### [Task brief]
Where a picture appears, leave it out; copy everything else in the records exactly.

*** Available data Section Begins ***

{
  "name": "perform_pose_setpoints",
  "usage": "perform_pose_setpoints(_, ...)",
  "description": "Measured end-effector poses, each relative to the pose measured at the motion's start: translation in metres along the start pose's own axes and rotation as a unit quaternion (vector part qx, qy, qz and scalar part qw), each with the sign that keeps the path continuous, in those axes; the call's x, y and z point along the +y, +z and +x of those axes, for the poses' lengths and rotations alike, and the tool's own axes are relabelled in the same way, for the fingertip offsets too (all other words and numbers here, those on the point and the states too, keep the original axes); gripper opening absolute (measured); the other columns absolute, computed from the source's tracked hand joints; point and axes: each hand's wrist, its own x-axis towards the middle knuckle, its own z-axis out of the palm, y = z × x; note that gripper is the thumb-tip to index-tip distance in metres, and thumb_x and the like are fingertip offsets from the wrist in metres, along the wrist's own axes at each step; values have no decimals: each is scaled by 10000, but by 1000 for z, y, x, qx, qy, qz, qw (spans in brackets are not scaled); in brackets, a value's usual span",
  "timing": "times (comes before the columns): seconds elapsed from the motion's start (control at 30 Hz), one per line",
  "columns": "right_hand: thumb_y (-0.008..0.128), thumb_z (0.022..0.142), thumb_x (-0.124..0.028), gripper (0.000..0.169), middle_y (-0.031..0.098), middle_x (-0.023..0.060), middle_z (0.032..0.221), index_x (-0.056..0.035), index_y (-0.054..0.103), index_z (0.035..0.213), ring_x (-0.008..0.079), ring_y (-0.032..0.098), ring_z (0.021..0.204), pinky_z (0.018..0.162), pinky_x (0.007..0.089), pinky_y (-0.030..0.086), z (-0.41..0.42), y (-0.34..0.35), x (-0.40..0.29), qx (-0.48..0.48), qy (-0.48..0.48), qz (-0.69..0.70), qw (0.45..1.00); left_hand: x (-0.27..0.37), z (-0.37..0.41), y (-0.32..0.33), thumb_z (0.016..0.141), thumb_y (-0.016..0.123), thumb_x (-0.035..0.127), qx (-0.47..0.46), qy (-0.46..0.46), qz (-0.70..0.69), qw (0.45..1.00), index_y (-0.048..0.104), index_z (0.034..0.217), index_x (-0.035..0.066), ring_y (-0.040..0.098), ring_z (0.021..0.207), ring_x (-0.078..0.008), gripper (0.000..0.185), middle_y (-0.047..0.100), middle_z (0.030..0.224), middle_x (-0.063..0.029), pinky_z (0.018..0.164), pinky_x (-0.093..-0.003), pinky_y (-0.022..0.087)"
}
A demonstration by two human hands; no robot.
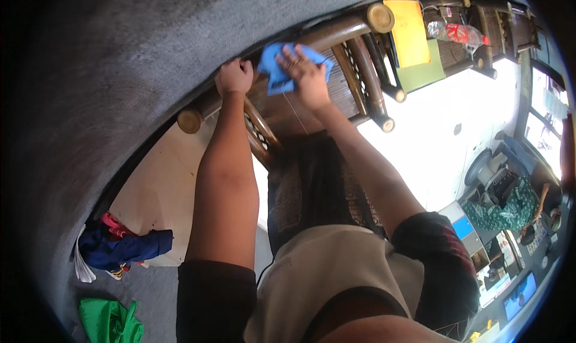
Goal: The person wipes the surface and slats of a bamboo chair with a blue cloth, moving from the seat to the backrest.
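Note:
A brown bamboo chair or bench stands before me against a grey wall, its thick top rail (339, 36) running along the wall. My left hand (235, 76) is curled over this rail near its left end. Farther right, my right hand (307, 76) lies with fingers spread on a blue cloth (274, 68), pressing it against the rail and upper backrest. Part of the cloth is hidden under that hand. Below it is the slatted bamboo backrest (342, 86), and a bamboo armrest (371, 82) stands to the right.
To the right, a yellow folder (411, 37), a green folder (420, 71) and a plastic bottle (456, 33) rest on more bamboo furniture. Dark blue clothing (121, 251) and a green bag (108, 318) lie at left. A lit screen (519, 296) shows at lower right.

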Motion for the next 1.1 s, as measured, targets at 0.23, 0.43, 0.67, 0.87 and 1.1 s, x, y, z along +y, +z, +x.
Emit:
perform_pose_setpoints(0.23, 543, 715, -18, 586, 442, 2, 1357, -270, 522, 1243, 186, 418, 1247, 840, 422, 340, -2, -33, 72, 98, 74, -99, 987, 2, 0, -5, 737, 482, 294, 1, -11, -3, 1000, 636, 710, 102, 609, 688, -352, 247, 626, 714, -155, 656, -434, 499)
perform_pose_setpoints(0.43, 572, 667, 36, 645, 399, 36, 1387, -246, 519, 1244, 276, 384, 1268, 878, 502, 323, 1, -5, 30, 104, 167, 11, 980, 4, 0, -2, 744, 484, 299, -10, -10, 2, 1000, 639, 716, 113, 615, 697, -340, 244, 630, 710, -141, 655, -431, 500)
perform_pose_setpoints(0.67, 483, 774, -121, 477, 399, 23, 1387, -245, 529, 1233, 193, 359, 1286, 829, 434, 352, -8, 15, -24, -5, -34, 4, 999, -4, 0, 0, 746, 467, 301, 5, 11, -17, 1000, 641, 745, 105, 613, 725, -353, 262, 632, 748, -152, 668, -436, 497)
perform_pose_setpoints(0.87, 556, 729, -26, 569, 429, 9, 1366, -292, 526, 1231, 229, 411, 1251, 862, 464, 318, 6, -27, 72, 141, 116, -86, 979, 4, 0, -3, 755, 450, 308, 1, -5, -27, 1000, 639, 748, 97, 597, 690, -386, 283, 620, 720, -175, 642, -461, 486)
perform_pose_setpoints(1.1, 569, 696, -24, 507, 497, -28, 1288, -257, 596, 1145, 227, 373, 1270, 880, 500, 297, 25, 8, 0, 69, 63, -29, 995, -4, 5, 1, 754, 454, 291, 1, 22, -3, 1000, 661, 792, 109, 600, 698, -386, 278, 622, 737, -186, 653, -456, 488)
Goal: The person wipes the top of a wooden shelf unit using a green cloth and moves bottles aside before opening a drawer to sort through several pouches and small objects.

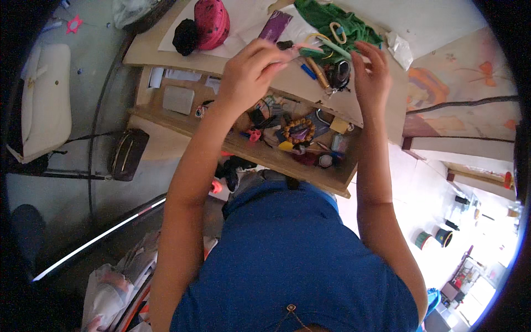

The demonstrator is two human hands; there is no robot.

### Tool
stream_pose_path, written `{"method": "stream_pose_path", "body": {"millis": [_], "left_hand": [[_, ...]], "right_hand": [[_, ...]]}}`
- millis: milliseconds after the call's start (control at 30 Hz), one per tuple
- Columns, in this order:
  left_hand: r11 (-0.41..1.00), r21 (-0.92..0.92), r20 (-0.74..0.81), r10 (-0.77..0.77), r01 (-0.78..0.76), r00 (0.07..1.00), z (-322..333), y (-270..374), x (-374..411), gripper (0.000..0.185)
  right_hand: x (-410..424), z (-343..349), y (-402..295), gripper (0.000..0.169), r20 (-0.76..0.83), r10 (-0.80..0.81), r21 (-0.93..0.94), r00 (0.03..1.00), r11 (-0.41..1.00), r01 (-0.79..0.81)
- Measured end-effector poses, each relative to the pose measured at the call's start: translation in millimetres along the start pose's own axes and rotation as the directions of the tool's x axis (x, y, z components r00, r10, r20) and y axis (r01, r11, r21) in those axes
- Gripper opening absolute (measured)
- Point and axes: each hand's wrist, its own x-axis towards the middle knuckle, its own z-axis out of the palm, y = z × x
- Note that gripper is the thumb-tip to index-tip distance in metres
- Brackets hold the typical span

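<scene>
Above the tabletop my left hand (253,70) pinches a small pinkish, partly clear item (295,53), blurred. Just past it is a dark green flat piece (311,52); whether it is part of the same item is unclear. At my right hand (373,76), the fingertips meet the end of a pale green stick (338,49). A yellow loop (320,35) passes by this stick. Below them lie a gold tube (317,73), a blue stick (308,71) and a black oval object (342,74). Behind is a bunched green cloth (348,23) with a cream ring-shaped object (338,33).
An open wooden drawer (286,164) against my waist holds a beaded bracelet (298,130), a white box (178,99) and several small items. On the tabletop (166,58) are a pink case (211,24), a purple packet (275,25) and crumpled plastic (399,50). Bags (129,154) hang at left.
</scene>
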Motion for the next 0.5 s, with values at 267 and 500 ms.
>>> {"method": "stream_pose_path", "body": {"millis": [267, 500], "left_hand": [[0.868, 0.411, 0.41, -0.45, 0.28, 0.794, -22, -98, -130, 0.019], [0.703, 0.655, 0.387, -0.627, 0.277, 0.676, 2, -108, -138, 0.023]], "right_hand": [[-117, -11, -36, 0.028, 0.655, -0.268, 0.104, 0.706, 0.958, 0.267], [-164, 28, -2, 0.033, 0.721, 0.228, -0.425, 0.654, 0.892, 0.157]]}}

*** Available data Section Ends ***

### [Answer to this exercise]
{
  "name": "perform_pose_setpoints",
  "usage": "perform_pose_setpoints(_, ...)",
  "description": "Measured end-effector poses, each relative to the pose measured at the motion's start: translation in metres along the start pose's own axes and rotation as a unit quaternion (vector part qx, qy, qz and scalar part qw), each with the sign that keeps the path continuous, in those axes; the call's x, y and z point along the +y, +z and +x of those axes, for the poses' lengths and rotations alike, and the tool's own axes are relabelled in the same way, for the fingertip offsets too (all other words and numbers here, those on the point and the states too, keep the original axes); gripper opening absolute (measured); the other columns absolute, computed from the source's tracked hand joints; point and axes: each hand's wrist, its own x-axis towards the middle knuckle, its own z-axis out of the palm, y = z × x; note that gripper is the thumb-tip to index-tip distance in metres, and thumb_x and the like are fingertip offsets from the wrist in metres, along the wrist's own axes at each step; values have no decimals: each is scaled by 10000, but by 1000 for z, y, x, qx, qy, qz, qw (spans in brackets are not scaled); in brackets, a value's usual span",
  "timing": "times (comes before the columns): seconds elapsed from the motion's start (control at 30 Hz), one per line",
  "columns": "right_hand: thumb_y (-0.008..0.128), thumb_z (0.022..0.142), thumb_x (-0.124..0.028), gripper (0.000..0.169), middle_y (-0.031..0.098), middle_x (-0.023..0.060), middle_z (0.032..0.221), index_x (-0.056..0.035), index_y (-0.054..0.103), index_z (0.035..0.213), ring_x (-0.008..0.079), ring_y (-0.032..0.098), ring_z (0.021..0.204), pinky_z (0.018..0.162), pinky_x (0.007..0.089), pinky_y (-0.030..0.086), z (-0.41..0.42), y (-0.34..0.35), x (-0.40..0.29), qx (-0.48..0.48), qy (-0.48..0.48), qz (-0.69..0.70), qw (0.45..1.00); left_hand: x (-0.27..0.37), z (-0.37..0.41), y (-0.32..0.33), thumb_z (0.016..0.141), thumb_y (-0.016..0.123), thumb_x (-0.035..0.127), qx (-0.47..0.46), qy (-0.46..0.46), qz (-0.70..0.69), qw (0.45..1.00), index_y (-0.048..0.104), index_z (0.034..0.217), index_x (-0.035..0.066), ring_y (-0.040..0.098), ring_z (0.021..0.207), ring_x (-0.078..0.008), gripper (0.000..0.185), middle_y (-0.047..0.100), middle_z (0.030..0.224), middle_x (-0.063..0.029), pinky_z (0.018..0.164), pinky_x (-0.093..-0.003), pinky_y (-0.022..0.087)"
}
A demonstration by two human hands; no robot.
Goal: The person wipes the surface and slats of a bamboo chair with a blue cloth, moving from the seat to the backrest.
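Note:
A brown bamboo chair or bench stands before me against a grey wall, its thick top rail (339, 36) running along the wall. My left hand (235, 76) is curled over this rail near its left end. Farther right, my right hand (307, 76) lies with fingers spread on a blue cloth (274, 68), pressing it against the rail and upper backrest. Part of the cloth is hidden under that hand. Below it is the slatted bamboo backrest (342, 86), and a bamboo armrest (371, 82) stands to the right.
To the right, a yellow folder (411, 37), a green folder (420, 71) and a plastic bottle (456, 33) rest on more bamboo furniture. Dark blue clothing (121, 251) and a green bag (108, 318) lie at left. A lit screen (519, 296) shows at lower right.
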
Motion for the next 1.1 s, as measured, targets at 0.23, 0.43, 0.67, 0.87 and 1.1 s, x, y, z along +y, +z, +x.
Emit:
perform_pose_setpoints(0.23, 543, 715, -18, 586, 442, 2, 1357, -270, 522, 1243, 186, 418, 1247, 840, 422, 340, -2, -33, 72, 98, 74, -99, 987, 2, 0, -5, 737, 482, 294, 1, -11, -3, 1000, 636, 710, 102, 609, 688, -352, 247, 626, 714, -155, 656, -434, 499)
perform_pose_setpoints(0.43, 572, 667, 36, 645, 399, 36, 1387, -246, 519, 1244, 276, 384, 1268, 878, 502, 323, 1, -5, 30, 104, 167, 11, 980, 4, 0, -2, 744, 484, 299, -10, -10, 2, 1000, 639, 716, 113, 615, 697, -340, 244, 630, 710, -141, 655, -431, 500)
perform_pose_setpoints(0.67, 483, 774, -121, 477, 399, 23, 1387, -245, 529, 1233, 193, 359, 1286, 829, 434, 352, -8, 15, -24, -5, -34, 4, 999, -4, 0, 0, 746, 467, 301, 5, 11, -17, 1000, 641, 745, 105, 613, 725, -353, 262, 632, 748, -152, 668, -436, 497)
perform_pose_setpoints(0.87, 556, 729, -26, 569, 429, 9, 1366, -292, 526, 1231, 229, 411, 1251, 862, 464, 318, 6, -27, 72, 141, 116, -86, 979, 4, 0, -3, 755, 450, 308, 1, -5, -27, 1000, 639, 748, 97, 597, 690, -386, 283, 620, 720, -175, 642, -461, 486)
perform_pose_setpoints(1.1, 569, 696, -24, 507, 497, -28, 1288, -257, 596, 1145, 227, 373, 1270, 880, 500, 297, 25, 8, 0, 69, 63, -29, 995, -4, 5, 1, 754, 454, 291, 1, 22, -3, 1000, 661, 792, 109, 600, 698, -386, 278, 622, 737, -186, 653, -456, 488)
Goal: The person wipes the top of a wooden shelf unit using a green cloth and moves bottles aside before opening a drawer to sort through several pouches and small objects.


The demonstrator is two human hands; there is no robot.

### Tool
stream_pose_path, written `{"method": "stream_pose_path", "body": {"millis": [_], "left_hand": [[_, ...]], "right_hand": [[_, ...]]}}`
- millis: milliseconds after the call's start (control at 30 Hz), one per tuple
- Columns, in this order:
  left_hand: r11 (-0.41..1.00), r21 (-0.92..0.92), r20 (-0.74..0.81), r10 (-0.77..0.77), r01 (-0.78..0.76), r00 (0.07..1.00), z (-322..333), y (-270..374), x (-374..411), gripper (0.000..0.185)
  right_hand: x (-410..424), z (-343..349), y (-402..295), gripper (0.000..0.169), r20 (-0.76..0.83), r10 (-0.80..0.81), r21 (-0.93..0.94), r00 (0.03..1.00), r11 (-0.41..1.00), r01 (-0.79..0.81)
- Measured end-effector poses, each relative to the pose measured at the call's start: translation in millimetres along the start pose's own axes and rotation as the directions of the tool's x axis (x, y, z components r00, r10, r20) and y axis (r01, r11, r21) in those axes
- Gripper opening absolute (measured)
- Point and axes: each hand's wrist, its own x-axis towards the middle knuckle, its own z-axis out of the palm, y = z × x
- Note that gripper is the thumb-tip to index-tip distance in metres
- Brackets hold the typical span

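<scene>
Above the tabletop my left hand (253,70) pinches a small pinkish, partly clear item (295,53), blurred. Just past it is a dark green flat piece (311,52); whether it is part of the same item is unclear. At my right hand (373,76), the fingertips meet the end of a pale green stick (338,49). A yellow loop (320,35) passes by this stick. Below them lie a gold tube (317,73), a blue stick (308,71) and a black oval object (342,74). Behind is a bunched green cloth (348,23) with a cream ring-shaped object (338,33).
An open wooden drawer (286,164) against my waist holds a beaded bracelet (298,130), a white box (178,99) and several small items. On the tabletop (166,58) are a pink case (211,24), a purple packet (275,25) and crumpled plastic (399,50). Bags (129,154) hang at left.
</scene>
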Motion for the next 0.5 s, with values at 267 and 500 ms.
>>> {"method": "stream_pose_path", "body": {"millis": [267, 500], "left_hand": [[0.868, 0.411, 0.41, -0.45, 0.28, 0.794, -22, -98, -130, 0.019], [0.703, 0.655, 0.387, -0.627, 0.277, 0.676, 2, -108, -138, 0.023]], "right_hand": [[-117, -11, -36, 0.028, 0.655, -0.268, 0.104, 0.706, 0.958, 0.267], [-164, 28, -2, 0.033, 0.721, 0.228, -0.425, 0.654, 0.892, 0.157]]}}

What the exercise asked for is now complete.